» **ACTION ITEM**: Please restate the data exactly, from the first line to the last.

» **DATA SECTION**:
-------

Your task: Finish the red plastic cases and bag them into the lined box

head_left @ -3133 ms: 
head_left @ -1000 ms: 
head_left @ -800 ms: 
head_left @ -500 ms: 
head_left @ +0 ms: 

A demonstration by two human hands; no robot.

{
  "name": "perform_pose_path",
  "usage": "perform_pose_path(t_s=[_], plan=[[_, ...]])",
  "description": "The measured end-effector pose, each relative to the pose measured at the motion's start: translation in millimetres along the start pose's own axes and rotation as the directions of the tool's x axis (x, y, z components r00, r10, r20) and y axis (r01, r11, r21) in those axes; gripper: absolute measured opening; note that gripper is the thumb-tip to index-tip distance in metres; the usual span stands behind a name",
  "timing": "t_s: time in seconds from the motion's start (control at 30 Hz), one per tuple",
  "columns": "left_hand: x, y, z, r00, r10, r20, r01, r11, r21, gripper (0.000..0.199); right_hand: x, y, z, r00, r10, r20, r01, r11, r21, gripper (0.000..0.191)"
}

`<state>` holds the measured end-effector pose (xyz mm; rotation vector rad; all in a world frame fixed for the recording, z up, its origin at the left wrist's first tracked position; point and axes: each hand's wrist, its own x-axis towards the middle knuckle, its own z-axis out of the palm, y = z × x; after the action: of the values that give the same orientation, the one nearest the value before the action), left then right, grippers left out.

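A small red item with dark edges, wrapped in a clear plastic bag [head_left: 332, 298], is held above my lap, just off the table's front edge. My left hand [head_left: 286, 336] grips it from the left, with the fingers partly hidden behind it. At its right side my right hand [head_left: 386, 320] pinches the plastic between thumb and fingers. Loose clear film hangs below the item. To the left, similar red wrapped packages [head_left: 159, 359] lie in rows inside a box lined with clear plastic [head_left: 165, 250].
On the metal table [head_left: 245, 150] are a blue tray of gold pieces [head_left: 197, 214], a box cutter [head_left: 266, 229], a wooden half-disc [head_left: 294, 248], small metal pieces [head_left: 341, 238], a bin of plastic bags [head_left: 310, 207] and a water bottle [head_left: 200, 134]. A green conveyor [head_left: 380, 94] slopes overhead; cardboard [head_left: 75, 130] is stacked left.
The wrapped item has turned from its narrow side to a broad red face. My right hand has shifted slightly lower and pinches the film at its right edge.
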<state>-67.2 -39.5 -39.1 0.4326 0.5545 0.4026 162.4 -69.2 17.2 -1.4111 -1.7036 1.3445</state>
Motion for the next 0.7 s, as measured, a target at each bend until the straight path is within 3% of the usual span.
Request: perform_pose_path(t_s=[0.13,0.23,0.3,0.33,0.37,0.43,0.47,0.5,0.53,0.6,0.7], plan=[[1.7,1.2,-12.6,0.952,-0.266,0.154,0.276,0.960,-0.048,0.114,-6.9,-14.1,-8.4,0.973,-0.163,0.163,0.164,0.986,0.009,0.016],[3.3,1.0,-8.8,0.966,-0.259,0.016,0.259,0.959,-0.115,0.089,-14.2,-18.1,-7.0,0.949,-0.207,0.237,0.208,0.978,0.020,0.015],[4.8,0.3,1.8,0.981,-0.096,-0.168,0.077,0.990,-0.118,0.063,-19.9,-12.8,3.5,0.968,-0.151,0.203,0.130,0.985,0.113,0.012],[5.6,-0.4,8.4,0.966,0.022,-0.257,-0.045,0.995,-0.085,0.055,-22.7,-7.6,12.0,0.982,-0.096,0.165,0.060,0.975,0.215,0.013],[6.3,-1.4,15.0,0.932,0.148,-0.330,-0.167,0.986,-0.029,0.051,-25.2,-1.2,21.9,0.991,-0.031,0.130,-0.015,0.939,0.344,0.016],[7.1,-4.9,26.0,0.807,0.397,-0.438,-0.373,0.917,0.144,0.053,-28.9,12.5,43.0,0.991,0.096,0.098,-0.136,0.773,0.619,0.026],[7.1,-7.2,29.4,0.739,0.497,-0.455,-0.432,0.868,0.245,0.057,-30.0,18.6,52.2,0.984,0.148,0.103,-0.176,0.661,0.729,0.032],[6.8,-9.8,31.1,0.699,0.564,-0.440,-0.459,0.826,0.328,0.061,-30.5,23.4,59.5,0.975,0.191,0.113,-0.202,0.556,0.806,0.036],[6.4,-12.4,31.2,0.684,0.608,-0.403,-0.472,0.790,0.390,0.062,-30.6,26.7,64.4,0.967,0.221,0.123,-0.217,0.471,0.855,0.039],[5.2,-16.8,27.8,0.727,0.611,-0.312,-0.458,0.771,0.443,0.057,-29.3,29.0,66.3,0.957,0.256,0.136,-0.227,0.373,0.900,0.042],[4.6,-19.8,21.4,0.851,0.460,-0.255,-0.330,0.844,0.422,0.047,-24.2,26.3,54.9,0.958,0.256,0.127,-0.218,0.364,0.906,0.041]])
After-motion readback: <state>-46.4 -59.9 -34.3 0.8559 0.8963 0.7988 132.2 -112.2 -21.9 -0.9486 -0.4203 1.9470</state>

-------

» **SOLUTION TO THIS TASK**:
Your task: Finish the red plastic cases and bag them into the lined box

head_left @ -3133 ms: 
head_left @ -1000 ms: 
head_left @ -800 ms: 
head_left @ -500 ms: 
head_left @ +0 ms: 

A demonstration by two human hands; no robot.

{
  "name": "perform_pose_path",
  "usage": "perform_pose_path(t_s=[_], plan=[[_, ...]])",
  "description": "The measured end-effector pose, each relative to the pose measured at the motion's start: translation in millimetres along the start pose's own axes and rotation as the directions of the tool's x axis (x, y, z components r00, r10, r20) and y axis (r01, r11, r21) in those axes; gripper: absolute measured opening; note that gripper is the thumb-tip to index-tip distance in metres; the usual span stands behind a name",
  "timing": "t_s: time in seconds from the motion's start (control at 30 Hz), one per tuple",
  "columns": "left_hand: x, y, z, r00, r10, r20, r01, r11, r21, gripper (0.000..0.199); right_hand: x, y, z, r00, r10, r20, r01, r11, r21, gripper (0.000..0.191)"
}

`<state>` holds the measured end-effector pose (xyz mm; rotation vector rad; all in a world frame fixed for the recording, z up, its origin at the left wrist's first tracked position; point and axes: each hand's wrist, its own x-axis towards the middle knuckle, its own z-axis out of the palm, y = z × x; after the action: of the values that give the same orientation, the one nearest the value before the action), left then right, grippers left out.

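A small red item with dark edges, wrapped in a clear plastic bag [head_left: 332, 298], is held above my lap, just off the table's front edge. My left hand [head_left: 286, 336] grips it from the left, with the fingers partly hidden behind it. At its right side my right hand [head_left: 386, 320] pinches the plastic between thumb and fingers. Loose clear film hangs below the item. To the left, similar red wrapped packages [head_left: 159, 359] lie in rows inside a box lined with clear plastic [head_left: 165, 250].
On the metal table [head_left: 245, 150] are a blue tray of gold pieces [head_left: 197, 214], a box cutter [head_left: 266, 229], a wooden half-disc [head_left: 294, 248], small metal pieces [head_left: 341, 238], a bin of plastic bags [head_left: 310, 207] and a water bottle [head_left: 200, 134]. A green conveyor [head_left: 380, 94] slopes overhead; cardboard [head_left: 75, 130] is stacked left.
The wrapped item has turned from its narrow side to a broad red face. My right hand has shifted slightly lower and pinches the film at its right edge.
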<state>-67.2 -39.5 -39.1 0.4326 0.5545 0.4026 162.4 -69.2 17.2 -1.4111 -1.7036 1.3445</state>
Motion for the next 0.7 s, as measured, a target at each bend until the straight path is within 3% of the usual span.
Request: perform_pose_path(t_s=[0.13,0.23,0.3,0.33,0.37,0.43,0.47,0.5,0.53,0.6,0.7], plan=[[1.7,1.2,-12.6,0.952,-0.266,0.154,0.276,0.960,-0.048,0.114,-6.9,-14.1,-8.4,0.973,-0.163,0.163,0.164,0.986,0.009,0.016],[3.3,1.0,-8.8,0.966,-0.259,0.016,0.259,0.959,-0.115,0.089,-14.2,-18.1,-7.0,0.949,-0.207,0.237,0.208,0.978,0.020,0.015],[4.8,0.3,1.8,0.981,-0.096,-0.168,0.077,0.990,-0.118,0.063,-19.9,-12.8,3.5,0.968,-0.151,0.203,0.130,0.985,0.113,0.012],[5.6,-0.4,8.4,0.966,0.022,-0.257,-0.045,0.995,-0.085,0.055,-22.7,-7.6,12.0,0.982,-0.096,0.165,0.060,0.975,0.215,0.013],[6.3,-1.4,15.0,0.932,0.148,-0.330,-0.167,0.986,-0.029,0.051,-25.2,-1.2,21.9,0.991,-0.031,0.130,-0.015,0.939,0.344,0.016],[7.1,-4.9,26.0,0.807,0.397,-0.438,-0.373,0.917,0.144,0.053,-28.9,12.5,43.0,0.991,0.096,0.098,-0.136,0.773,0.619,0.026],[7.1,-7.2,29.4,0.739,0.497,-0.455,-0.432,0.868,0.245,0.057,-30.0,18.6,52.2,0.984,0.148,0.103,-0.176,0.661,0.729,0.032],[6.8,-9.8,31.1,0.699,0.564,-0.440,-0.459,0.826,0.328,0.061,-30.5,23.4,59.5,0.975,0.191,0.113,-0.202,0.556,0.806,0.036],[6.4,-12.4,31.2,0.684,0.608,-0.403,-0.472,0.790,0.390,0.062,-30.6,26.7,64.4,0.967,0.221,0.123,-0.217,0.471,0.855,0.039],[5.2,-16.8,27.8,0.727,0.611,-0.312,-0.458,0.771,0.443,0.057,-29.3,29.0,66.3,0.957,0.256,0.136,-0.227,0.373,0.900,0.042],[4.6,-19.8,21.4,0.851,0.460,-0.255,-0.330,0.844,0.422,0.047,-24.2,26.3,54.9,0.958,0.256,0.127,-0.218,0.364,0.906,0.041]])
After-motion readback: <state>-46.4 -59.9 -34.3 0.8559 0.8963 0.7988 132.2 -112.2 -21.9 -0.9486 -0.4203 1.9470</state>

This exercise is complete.